Prompt | Could you please repeat all of the entries exactly as written?

Records contained in a dataset |

++++++++++++++++++++

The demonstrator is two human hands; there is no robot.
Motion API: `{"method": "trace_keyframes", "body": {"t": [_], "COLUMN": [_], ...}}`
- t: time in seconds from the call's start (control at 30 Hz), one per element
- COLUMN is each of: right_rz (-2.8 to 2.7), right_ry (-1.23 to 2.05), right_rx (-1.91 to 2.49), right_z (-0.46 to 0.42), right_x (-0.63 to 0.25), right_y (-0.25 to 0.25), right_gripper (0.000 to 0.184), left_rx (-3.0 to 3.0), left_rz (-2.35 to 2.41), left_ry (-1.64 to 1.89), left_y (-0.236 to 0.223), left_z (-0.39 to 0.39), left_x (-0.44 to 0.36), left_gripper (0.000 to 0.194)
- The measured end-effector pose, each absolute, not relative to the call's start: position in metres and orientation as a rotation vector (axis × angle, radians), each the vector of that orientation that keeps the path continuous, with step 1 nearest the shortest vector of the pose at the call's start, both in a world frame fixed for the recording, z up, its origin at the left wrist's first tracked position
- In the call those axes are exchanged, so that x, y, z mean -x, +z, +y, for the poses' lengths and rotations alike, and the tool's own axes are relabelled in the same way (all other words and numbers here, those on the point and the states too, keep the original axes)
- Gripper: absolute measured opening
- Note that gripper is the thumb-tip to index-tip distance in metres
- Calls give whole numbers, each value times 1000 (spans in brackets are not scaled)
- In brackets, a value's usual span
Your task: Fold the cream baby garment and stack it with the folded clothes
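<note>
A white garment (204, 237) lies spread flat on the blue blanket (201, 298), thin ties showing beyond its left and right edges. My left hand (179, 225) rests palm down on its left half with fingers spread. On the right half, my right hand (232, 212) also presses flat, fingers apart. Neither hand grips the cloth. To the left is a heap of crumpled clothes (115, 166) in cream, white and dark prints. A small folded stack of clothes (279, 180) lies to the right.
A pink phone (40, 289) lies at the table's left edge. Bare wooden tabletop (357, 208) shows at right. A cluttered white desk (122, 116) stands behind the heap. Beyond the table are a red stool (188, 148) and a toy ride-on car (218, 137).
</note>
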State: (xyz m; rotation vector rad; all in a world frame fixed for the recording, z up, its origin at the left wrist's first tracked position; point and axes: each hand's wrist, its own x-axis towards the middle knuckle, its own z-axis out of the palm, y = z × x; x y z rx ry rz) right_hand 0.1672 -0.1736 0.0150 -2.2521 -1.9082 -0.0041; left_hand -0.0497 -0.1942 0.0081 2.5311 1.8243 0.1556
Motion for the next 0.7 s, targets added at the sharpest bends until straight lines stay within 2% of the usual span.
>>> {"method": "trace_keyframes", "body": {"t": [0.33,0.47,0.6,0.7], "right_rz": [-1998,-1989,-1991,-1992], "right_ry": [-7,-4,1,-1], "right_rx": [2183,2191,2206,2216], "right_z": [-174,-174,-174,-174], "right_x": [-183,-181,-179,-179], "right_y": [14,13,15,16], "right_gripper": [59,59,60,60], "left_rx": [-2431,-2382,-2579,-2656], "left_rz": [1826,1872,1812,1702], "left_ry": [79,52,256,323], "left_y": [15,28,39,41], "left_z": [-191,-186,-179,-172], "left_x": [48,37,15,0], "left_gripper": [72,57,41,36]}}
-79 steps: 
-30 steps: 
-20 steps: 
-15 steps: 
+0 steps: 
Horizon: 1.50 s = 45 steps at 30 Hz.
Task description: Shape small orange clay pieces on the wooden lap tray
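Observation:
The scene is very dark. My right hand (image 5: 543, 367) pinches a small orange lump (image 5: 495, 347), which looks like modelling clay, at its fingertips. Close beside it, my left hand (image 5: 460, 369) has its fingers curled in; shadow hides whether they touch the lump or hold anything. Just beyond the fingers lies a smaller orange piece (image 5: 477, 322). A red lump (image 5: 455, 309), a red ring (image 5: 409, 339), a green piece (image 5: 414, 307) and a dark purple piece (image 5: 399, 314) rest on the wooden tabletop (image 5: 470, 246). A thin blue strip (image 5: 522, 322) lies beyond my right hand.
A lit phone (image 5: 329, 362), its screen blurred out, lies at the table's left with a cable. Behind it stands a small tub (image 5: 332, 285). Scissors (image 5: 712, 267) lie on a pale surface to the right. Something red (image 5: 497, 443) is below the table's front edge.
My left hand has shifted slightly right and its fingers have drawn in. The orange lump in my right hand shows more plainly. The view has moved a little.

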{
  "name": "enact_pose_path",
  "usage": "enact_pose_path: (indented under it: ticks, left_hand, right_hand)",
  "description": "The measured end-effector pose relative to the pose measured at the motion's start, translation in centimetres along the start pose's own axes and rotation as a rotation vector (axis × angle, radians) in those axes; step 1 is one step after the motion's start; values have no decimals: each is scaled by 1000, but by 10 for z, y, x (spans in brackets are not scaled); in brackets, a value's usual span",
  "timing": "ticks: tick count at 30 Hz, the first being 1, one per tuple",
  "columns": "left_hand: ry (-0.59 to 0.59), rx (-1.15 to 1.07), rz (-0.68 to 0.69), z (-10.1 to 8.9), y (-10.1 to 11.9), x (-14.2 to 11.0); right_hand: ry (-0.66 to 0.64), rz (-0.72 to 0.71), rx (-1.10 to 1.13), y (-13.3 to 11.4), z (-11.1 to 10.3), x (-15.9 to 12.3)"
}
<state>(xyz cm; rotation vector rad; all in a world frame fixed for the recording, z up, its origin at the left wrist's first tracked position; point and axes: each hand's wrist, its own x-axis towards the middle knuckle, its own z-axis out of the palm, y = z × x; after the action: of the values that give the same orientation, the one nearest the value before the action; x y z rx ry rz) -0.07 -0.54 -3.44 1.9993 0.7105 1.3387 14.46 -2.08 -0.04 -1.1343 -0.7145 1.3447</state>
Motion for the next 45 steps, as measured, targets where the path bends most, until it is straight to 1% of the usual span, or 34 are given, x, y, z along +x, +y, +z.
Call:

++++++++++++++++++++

Answer to this exercise |
The demonstrator is two human hands; there is no robot.
Motion API: `{"method": "trace_keyframes", "body": {"t": [_], "COLUMN": [_], ...}}`
- t: time in seconds from the call's start (control at 30 Hz), one per element
- COLUMN is each of: right_rz (-2.8 to 2.7), right_ry (-1.23 to 2.05), right_rx (-1.91 to 2.49), right_z (-0.46 to 0.42), right_x (-0.63 to 0.25), right_y (-0.25 to 0.25), right_gripper (0.000 to 0.184), left_rx (-3.0 to 3.0), left_rz (-2.35 to 2.41), left_ry (-1.64 to 1.89), left_y (-0.236 to 0.223), left_z (-0.39 to 0.39), left_x (-0.44 to 0.36), left_gripper (0.000 to 0.194)
- The measured end-effector pose, each absolute, not relative to the call's start: position in metres and orientation as a rotation vector (axis × angle, radians), each the vector of that orientation that keeps the path continuous, with step 1 nearest the shortest vector of the pose at the call's start, both in a world frame fixed for the recording, z up, its origin at the left wrist's first tracked position
- In the call those axes are exchanged, so that x, y, z mean -x, +z, +y, for the poses' lengths and rotations alike, and the tool's own axes are relabelled in the same way (all other words and numbers here, those on the point and the states too, keep the original axes)
- Gripper: absolute measured opening
- Note that gripper is the thumb-tip to index-tip distance in metres
- Calls give whole numbers, each value times 1000 (spans in brackets are not scaled)
- In brackets, a value's usual span
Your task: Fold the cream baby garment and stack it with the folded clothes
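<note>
A white garment (204, 237) lies spread flat on the blue blanket (201, 298), thin ties showing beyond its left and right edges. My left hand (179, 225) rests palm down on its left half with fingers spread. On the right half, my right hand (232, 212) also presses flat, fingers apart. Neither hand grips the cloth. To the left is a heap of crumpled clothes (115, 166) in cream, white and dark prints. A small folded stack of clothes (279, 180) lies to the right.
A pink phone (40, 289) lies at the table's left edge. Bare wooden tabletop (357, 208) shows at right. A cluttered white desk (122, 116) stands behind the heap. Beyond the table are a red stool (188, 148) and a toy ride-on car (218, 137).
</note>
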State: (xyz m; rotation vector rad; all in a world frame fixed for the recording, z up, its origin at the left wrist's first tracked position; point and axes: each hand's wrist, its own x-axis towards the middle knuckle, its own z-axis out of the palm, y = z × x; x y z rx ry rz) right_hand 0.1672 -0.1736 0.0150 -2.2521 -1.9082 -0.0041; left_hand -0.0497 -0.1942 0.0081 2.5311 1.8243 0.1556
Motion for the next 0.7 s, targets added at the sharpest bends until straight lines stay within 2% of the usual span.
>>> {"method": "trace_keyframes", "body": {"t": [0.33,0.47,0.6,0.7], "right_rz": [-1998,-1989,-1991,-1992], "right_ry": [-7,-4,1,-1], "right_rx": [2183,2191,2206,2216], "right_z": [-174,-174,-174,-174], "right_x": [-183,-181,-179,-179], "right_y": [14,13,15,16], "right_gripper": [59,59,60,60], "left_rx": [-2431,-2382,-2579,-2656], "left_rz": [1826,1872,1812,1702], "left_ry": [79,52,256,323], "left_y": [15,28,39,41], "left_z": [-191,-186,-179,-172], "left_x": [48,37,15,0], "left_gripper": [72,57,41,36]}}
-79 steps: 
-30 steps: 
-20 steps: 
-15 steps: 
+0 steps: 
Horizon: 1.50 s = 45 steps at 30 Hz.
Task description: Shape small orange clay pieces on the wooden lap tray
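Observation:
The scene is very dark. My right hand (image 5: 543, 367) pinches a small orange lump (image 5: 495, 347), which looks like modelling clay, at its fingertips. Close beside it, my left hand (image 5: 460, 369) has its fingers curled in; shadow hides whether they touch the lump or hold anything. Just beyond the fingers lies a smaller orange piece (image 5: 477, 322). A red lump (image 5: 455, 309), a red ring (image 5: 409, 339), a green piece (image 5: 414, 307) and a dark purple piece (image 5: 399, 314) rest on the wooden tabletop (image 5: 470, 246). A thin blue strip (image 5: 522, 322) lies beyond my right hand.
A lit phone (image 5: 329, 362), its screen blurred out, lies at the table's left with a cable. Behind it stands a small tub (image 5: 332, 285). Scissors (image 5: 712, 267) lie on a pale surface to the right. Something red (image 5: 497, 443) is below the table's front edge.
My left hand has shifted slightly right and its fingers have drawn in. The orange lump in my right hand shows more plainly. The view has moved a little.
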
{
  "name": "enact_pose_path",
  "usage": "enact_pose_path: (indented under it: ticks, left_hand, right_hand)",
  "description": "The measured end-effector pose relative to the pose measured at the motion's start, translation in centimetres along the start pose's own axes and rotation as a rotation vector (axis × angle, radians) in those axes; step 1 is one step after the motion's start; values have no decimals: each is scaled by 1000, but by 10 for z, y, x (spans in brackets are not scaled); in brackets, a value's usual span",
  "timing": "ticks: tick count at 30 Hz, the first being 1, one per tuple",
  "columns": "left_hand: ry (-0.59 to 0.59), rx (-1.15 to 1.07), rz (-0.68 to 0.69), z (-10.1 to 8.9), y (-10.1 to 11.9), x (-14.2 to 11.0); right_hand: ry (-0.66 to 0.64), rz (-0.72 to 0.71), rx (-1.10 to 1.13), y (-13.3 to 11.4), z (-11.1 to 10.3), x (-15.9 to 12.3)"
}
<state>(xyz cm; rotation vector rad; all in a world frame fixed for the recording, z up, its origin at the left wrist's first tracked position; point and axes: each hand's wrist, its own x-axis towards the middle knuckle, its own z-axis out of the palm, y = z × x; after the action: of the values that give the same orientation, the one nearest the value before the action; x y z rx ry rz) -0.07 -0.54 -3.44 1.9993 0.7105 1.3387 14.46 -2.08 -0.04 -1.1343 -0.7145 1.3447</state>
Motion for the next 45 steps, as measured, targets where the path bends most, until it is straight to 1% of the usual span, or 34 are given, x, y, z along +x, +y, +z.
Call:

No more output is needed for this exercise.